Uma das ponderações referentes aos problemas ambientais é o sentido formal de muitas das medidas adotadas visando sua solução. Tal afirmação pode ser direcionada para a questão da potabilidade da água, cuja qualidade está de vários modos comprometida na Represa Billings.
Certamente, a água constitui recurso passível de reciclagem. A Natureza assim procede com este líquido vital desde que o mundo é mundo. Ademais, essa é a finalidade das estações de tratamento, que para o senso comum configuram modelo viável de combate da poluição das águas.
Como se sabe, o tratamento primário dos esgotos remove materiais insolúveis contidos nas águas residuárias. Igualmente permitem a eliminação de patógenos e substâncias nocivas, concentradas no lodo despachado para os aterros.

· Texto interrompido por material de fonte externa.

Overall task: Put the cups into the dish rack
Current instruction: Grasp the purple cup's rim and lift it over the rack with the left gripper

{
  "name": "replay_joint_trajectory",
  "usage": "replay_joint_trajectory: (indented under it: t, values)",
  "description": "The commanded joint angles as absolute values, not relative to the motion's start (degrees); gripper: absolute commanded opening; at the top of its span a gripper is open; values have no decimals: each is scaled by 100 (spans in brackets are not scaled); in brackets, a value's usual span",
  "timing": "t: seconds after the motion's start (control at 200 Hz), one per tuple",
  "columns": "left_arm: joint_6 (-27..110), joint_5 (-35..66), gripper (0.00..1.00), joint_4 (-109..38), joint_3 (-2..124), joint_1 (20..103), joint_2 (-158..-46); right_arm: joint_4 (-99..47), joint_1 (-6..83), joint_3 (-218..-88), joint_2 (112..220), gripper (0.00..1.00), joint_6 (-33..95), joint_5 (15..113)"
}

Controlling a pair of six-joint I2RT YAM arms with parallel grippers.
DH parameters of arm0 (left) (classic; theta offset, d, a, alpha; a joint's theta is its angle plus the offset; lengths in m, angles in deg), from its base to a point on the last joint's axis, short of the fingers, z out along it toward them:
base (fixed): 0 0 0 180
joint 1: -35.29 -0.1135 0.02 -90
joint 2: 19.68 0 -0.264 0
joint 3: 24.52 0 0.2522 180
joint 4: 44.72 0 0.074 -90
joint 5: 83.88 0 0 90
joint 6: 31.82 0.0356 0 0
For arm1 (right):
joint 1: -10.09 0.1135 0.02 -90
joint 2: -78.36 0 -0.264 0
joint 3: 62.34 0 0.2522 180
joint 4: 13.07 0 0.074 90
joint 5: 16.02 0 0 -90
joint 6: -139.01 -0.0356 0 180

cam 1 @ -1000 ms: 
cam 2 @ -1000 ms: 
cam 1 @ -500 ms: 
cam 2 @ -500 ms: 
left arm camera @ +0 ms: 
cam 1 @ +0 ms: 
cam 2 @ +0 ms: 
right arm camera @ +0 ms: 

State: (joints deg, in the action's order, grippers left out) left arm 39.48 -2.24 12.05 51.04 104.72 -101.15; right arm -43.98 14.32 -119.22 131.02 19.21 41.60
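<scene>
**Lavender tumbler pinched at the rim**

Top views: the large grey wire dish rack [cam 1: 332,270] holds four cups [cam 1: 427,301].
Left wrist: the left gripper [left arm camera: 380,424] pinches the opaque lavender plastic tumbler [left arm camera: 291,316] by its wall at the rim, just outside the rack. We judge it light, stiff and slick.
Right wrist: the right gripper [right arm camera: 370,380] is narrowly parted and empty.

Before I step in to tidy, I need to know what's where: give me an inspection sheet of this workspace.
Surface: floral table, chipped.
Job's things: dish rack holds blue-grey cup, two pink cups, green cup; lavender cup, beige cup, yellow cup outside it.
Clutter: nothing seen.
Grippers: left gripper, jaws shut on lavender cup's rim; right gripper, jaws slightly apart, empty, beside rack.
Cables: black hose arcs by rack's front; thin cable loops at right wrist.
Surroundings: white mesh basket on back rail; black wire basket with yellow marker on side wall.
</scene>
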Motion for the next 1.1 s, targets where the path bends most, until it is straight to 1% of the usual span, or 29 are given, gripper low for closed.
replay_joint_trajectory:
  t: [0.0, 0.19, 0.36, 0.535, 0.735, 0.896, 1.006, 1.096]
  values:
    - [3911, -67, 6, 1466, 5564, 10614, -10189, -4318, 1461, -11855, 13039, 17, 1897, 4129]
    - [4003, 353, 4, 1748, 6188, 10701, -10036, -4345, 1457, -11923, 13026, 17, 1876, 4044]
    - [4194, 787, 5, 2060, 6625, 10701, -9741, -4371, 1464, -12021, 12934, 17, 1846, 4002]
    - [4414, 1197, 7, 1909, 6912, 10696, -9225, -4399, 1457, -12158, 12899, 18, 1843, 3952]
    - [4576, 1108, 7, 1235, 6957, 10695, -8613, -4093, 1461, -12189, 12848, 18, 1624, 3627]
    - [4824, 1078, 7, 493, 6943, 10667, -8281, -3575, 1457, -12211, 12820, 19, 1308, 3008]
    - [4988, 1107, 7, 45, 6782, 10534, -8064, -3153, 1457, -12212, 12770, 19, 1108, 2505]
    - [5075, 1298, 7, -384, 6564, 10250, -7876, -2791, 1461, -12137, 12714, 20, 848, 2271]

Visto sob esse prisma, alguns poderiam até mesmo concluir ser possível sujar as águas doces à vontade. Afinal, cedo ou tarde elas retornariam à condição de potabilidade.
Contudo, os modelos em curso de reciclagem das águas servidas em operação no país não estão tecnicamente capacitados a remover porcentagens satisfatórias de metais pesados, compostos orgânicos sintéticos e outros materiais particulados que permanecem na água mesmo após sua “purificação”.

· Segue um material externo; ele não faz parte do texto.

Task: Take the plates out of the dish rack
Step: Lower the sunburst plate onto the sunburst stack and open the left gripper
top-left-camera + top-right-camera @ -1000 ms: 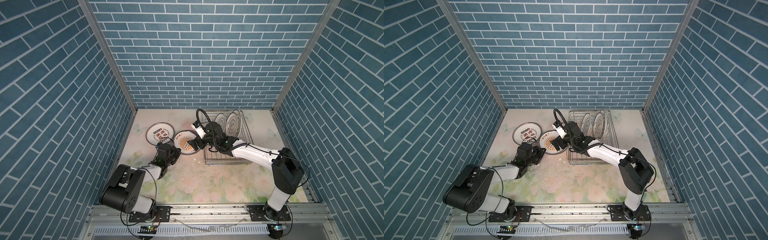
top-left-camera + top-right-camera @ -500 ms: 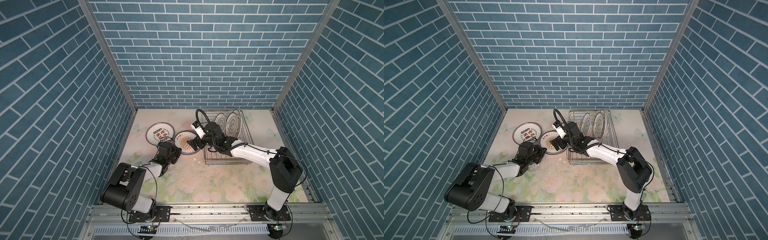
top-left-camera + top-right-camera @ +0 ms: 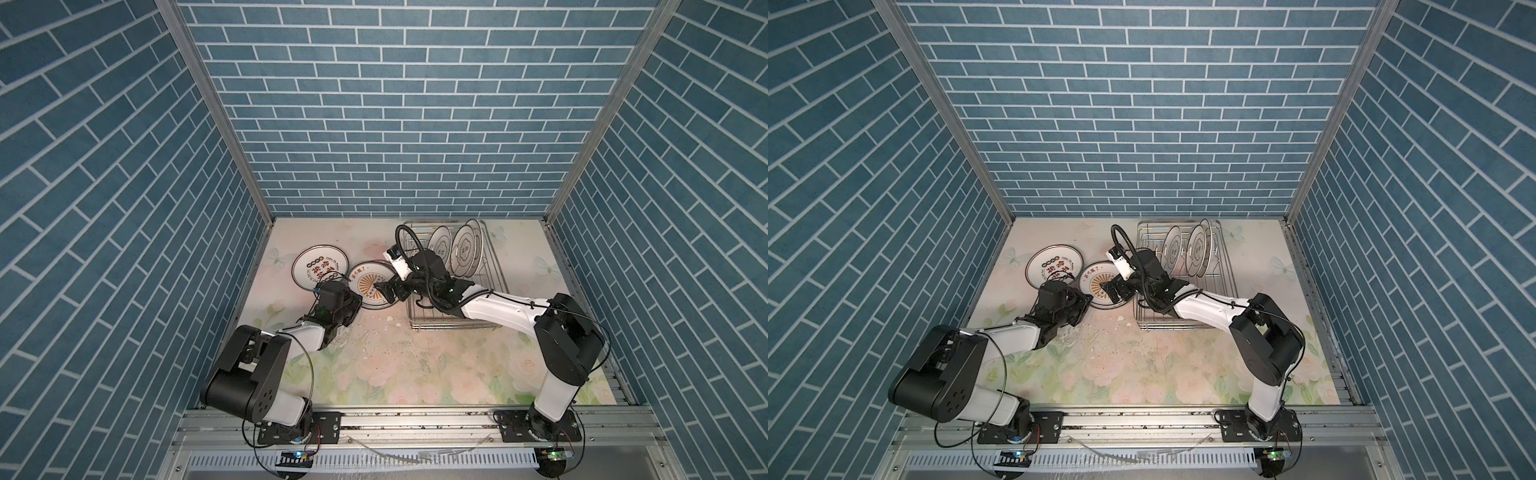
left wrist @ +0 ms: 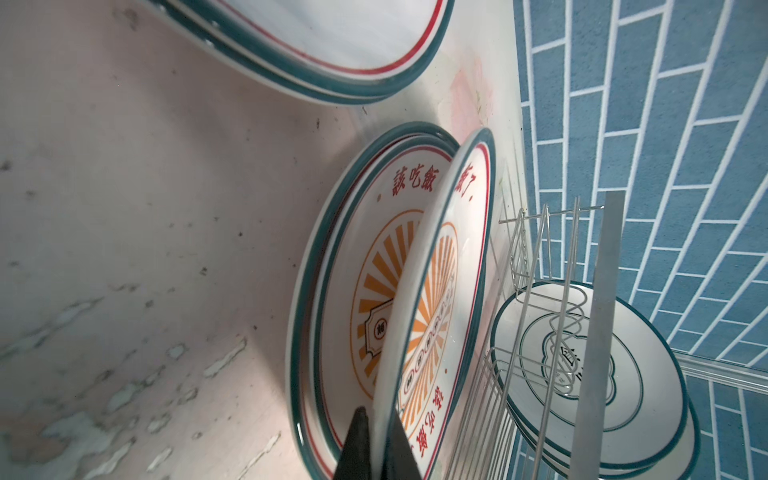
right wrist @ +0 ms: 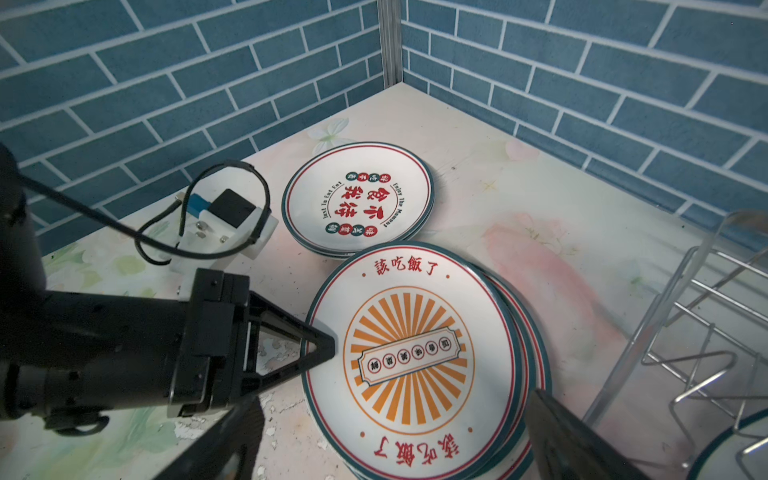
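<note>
Clamping left gripper (image 4: 377, 440): jaws pinched tight on the rim of the top sunburst plate (image 4: 449, 266), which the left wrist view shows tilted up off the plates beneath it.
Left gripper's fingertips (image 5: 326, 347): seen from the right wrist, they meet that plate's rim on the side away from the rack.
Right gripper (image 3: 385, 291): jaws spread wide and empty, hovering over the plate's 3 o'clock edge in a top view.
Sunburst stack (image 3: 368, 277): on the tabletop, just at 9 o'clock of the dish rack (image 3: 486, 291), with more plates lying under the raised one.
Character plates (image 3: 319, 268): a flat pile at 10 o'clock of the sunburst stack, close beside it; whether the rims touch cannot be told.
Rack contents: two flower-outline plates (image 3: 441, 245) stand upright at the rack's 12 o'clock end, and the right arm reaches across its 6 o'clock end.
Tabletop (image 3: 415, 365): floral print, flecked with pale flakes near the left arm.
Surround: blue brick walls (image 3: 395, 124) on three sides.
</note>
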Available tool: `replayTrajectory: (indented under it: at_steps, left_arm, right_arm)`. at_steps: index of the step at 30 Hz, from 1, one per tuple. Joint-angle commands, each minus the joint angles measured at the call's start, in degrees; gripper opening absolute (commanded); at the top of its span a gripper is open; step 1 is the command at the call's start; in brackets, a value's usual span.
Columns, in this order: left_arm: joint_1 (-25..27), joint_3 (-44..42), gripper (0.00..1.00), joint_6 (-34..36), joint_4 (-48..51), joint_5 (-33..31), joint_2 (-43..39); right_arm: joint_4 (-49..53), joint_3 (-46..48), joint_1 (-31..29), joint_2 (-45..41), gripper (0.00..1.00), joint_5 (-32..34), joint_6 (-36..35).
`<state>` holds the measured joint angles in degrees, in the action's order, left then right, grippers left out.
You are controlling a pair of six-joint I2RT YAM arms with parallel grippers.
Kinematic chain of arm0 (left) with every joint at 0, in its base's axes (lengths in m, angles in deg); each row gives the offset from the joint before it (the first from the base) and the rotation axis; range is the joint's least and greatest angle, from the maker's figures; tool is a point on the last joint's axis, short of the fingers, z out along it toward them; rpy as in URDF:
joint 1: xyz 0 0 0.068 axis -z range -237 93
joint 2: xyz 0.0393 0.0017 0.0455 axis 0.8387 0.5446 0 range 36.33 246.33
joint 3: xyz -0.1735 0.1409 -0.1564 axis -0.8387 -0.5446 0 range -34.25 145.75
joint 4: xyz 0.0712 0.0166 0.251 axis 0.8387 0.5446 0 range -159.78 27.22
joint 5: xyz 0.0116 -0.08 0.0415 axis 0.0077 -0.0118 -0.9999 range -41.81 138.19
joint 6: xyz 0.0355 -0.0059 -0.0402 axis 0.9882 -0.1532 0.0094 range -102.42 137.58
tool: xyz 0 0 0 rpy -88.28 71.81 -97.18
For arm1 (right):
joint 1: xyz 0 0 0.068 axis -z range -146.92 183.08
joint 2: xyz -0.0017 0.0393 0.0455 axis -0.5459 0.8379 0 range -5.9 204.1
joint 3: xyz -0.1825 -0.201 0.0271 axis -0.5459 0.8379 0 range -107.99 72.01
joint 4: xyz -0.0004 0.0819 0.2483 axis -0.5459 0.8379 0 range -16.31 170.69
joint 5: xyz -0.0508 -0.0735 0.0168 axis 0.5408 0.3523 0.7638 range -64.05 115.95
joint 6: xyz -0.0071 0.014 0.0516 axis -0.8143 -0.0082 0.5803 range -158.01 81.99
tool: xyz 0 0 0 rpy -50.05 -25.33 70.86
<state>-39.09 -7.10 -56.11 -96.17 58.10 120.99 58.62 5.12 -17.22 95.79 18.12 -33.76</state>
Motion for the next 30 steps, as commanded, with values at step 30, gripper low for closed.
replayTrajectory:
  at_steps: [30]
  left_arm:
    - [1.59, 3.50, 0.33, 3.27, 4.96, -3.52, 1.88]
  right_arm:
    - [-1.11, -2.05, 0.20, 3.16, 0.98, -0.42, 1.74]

Neste prisma, assinale-se que os indicadores de qualidade de água têm se multiplicado, tornando-se cada vez mais rigorosos. Em 1925 a Saúde Pública dos EUA regulamentava número inferior a dez parâmetros para a água potável. Porém, em 1974 se estipulavam 20 itens. No ano 2000, já eram quase 130. Para o ano de 2020 estão previstos 200 indicadores de qualidade de água potável.
Certo é que a multiplicação de parâmetros não implica numa oferta de água com qualidade melhor do que a de 1925. Todavia, estampam uma ampliação dos cuidados – decorrentes do avanço da destruição ambiental – que foram acrescidos ao conceito de água apropriada para o consumo.
Recordando-se que o Grande ABC materializa uma densa mancha urbana reunindo centenas de fábricas que emitem milhares de componentes químicos e que ao mesmo tempo é um notável pólo gerador de lixo, então paralelamente à ameaça da escassez quantitativa da produção hídrica da Billings, há que ser considerado o cenário quase sempre esquecido da escassez qualitativa.
Trata-se de um desafio que não tem sido levado em consideração com a seriedade que esse debate suscita. Daí a indagação: A Billings fornecerá no futuro água realmente potável ou somente “bebível”?
Maurício Waldman
Pós-Doutor em Geociências UNICAMP
e Pós-Doutorando em Relações Internacionais pela USP
Doutor em Geografia USP com tese com foco
nos recursos hídricos do Grande ABC.